_Problem description_:
Please repeat the lines below exactly. Begin with the line containing "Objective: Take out" and go on through the line containing "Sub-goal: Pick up".

Records excerpted from a collection
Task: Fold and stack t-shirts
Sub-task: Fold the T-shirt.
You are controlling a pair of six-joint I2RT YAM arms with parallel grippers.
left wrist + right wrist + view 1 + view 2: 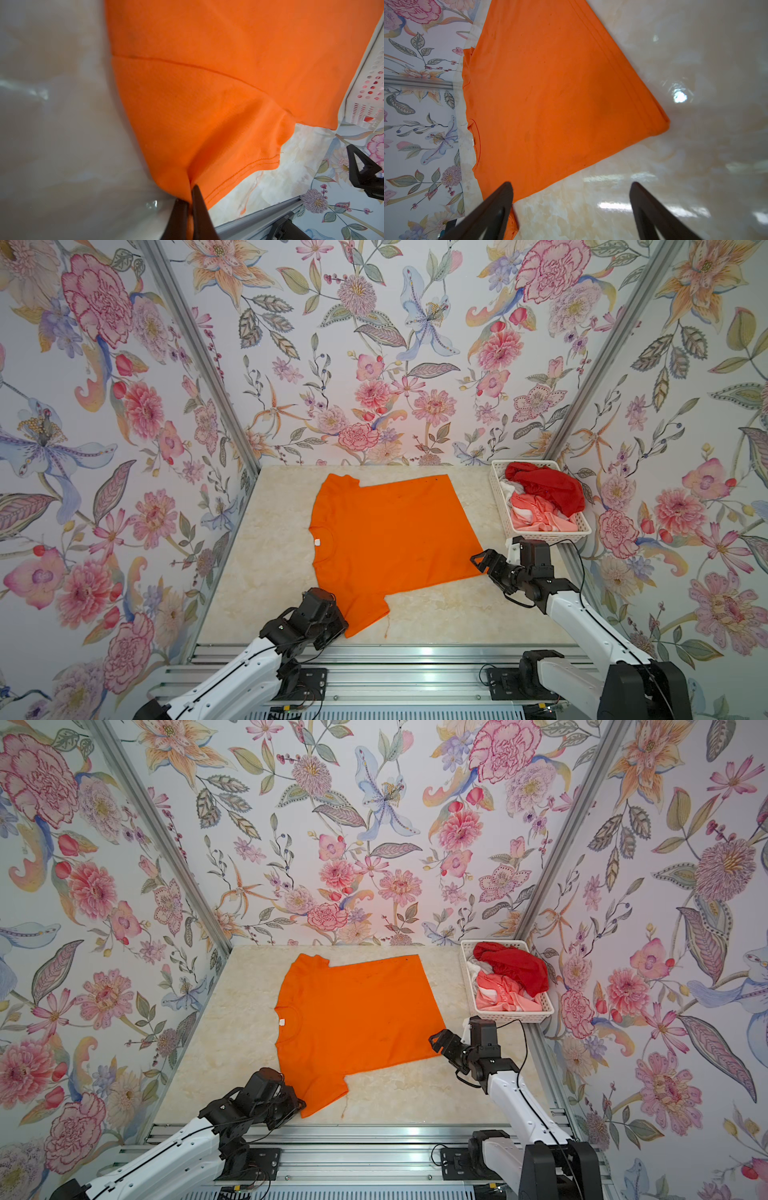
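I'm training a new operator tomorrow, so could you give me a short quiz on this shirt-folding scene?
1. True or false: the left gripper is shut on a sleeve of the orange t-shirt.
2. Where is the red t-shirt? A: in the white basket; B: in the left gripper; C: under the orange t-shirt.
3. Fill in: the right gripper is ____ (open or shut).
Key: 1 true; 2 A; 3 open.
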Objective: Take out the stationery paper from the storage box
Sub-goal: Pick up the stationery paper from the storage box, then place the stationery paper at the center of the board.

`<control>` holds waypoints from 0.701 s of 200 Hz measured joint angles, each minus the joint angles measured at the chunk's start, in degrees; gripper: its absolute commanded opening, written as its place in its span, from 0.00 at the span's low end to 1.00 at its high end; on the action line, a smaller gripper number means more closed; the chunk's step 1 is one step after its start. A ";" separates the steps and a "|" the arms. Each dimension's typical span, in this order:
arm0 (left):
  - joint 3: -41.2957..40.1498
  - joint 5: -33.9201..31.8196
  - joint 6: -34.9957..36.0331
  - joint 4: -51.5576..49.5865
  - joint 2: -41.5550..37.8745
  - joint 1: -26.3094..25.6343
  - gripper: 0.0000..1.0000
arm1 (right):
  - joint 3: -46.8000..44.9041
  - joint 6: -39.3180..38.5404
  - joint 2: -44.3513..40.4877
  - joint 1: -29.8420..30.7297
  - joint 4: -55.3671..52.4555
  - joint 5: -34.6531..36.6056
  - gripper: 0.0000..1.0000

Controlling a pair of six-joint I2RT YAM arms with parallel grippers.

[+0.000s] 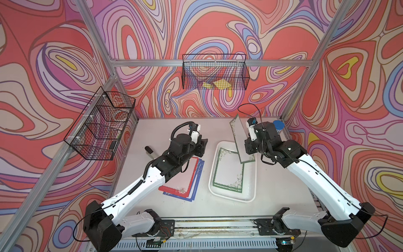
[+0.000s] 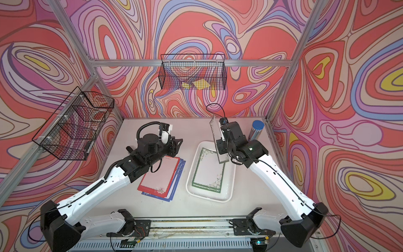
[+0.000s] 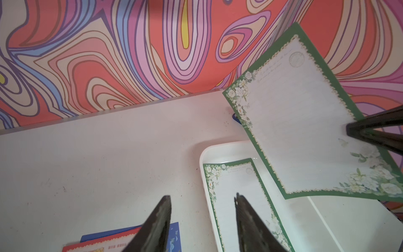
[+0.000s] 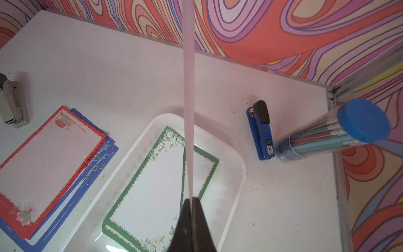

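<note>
The right gripper (image 4: 192, 199) pinches one green-bordered sheet (image 3: 305, 122), raised on edge above the storage box (image 4: 231, 165); more green sheets (image 1: 229, 172) lie inside; the left gripper (image 3: 202, 198) — jaws apart, empty — hovers by the red-and-blue stack (image 2: 161, 176) beside the box.

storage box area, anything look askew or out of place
Nothing damaged or spilled. The green-bordered sheet pinched in the right gripper hangs tilted on edge above the storage box. Beside the box, the red and blue sheets lie fanned, edges not squared.
</note>
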 measured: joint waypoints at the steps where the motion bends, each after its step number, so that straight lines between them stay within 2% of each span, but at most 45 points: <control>1: -0.15 0.11 0.07 0.22 -0.13 0.00 0.66 | 0.00 -0.57 -0.26 0.04 0.11 0.15 0.00; 24: -2.73 3.34 1.33 5.33 -2.19 0.15 0.72 | -1.51 -7.08 -4.55 0.52 4.17 1.14 0.00; 44: -2.86 8.92 2.38 8.44 -2.51 0.28 0.75 | -6.34 -12.50 -10.93 0.57 11.32 -1.25 0.00; 86: -3.04 22.56 3.32 14.80 -2.51 0.52 0.77 | -17.77 -20.00 -25.73 0.61 28.94 -14.12 0.00; 140: -4.39 33.44 4.98 20.96 -5.18 0.98 0.70 | -18.56 -19.61 -28.11 0.66 40.48 -29.00 0.00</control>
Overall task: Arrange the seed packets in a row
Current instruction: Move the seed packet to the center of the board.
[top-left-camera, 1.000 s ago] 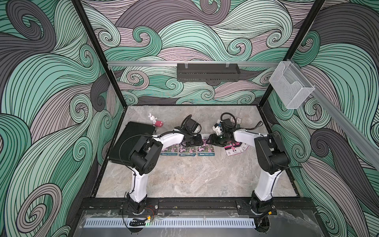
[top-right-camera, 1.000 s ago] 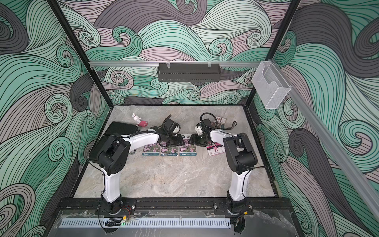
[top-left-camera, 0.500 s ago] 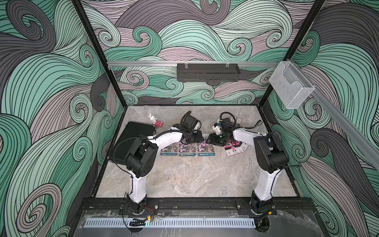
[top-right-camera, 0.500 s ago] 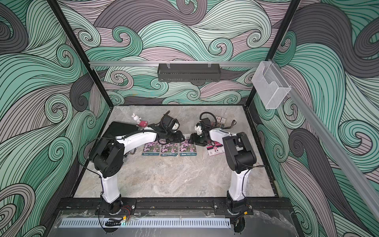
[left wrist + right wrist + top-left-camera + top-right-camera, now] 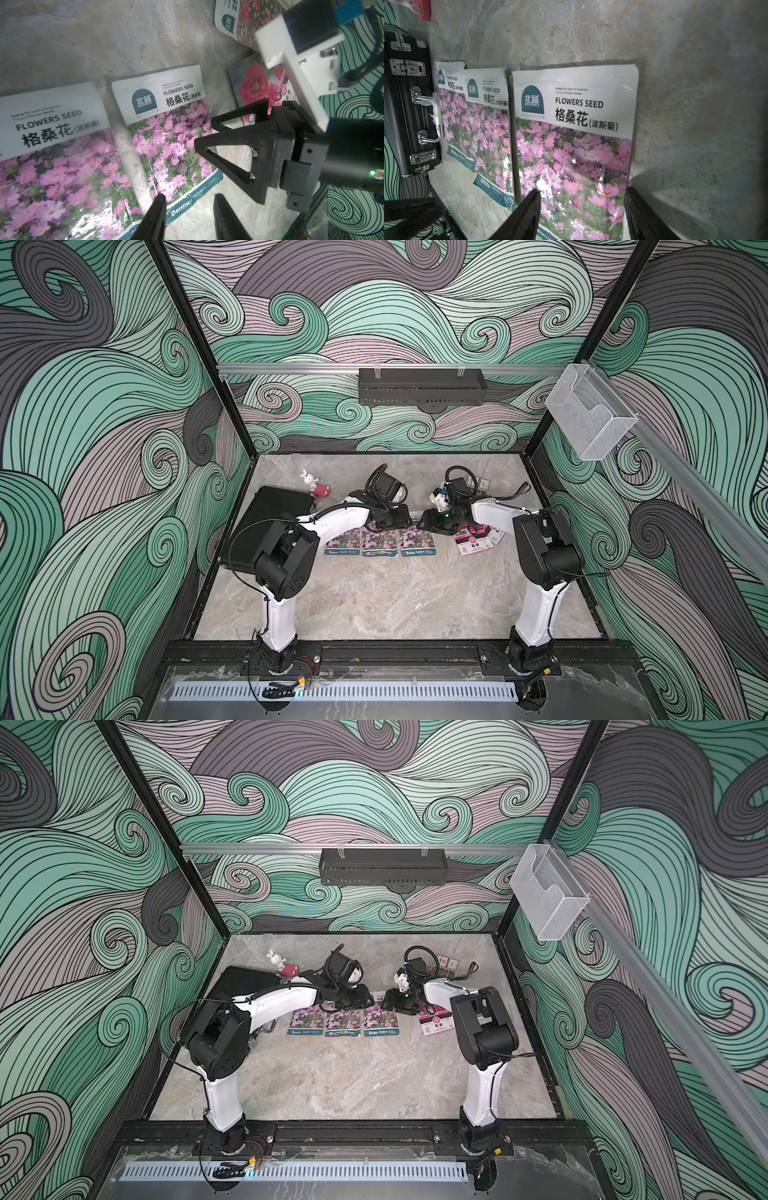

_Expected output_:
Objective: Take out the stationery paper from the storage box
Sub-goal: Pick up the stationery paper from the storage box, then place the stationery paper at the center of the board.

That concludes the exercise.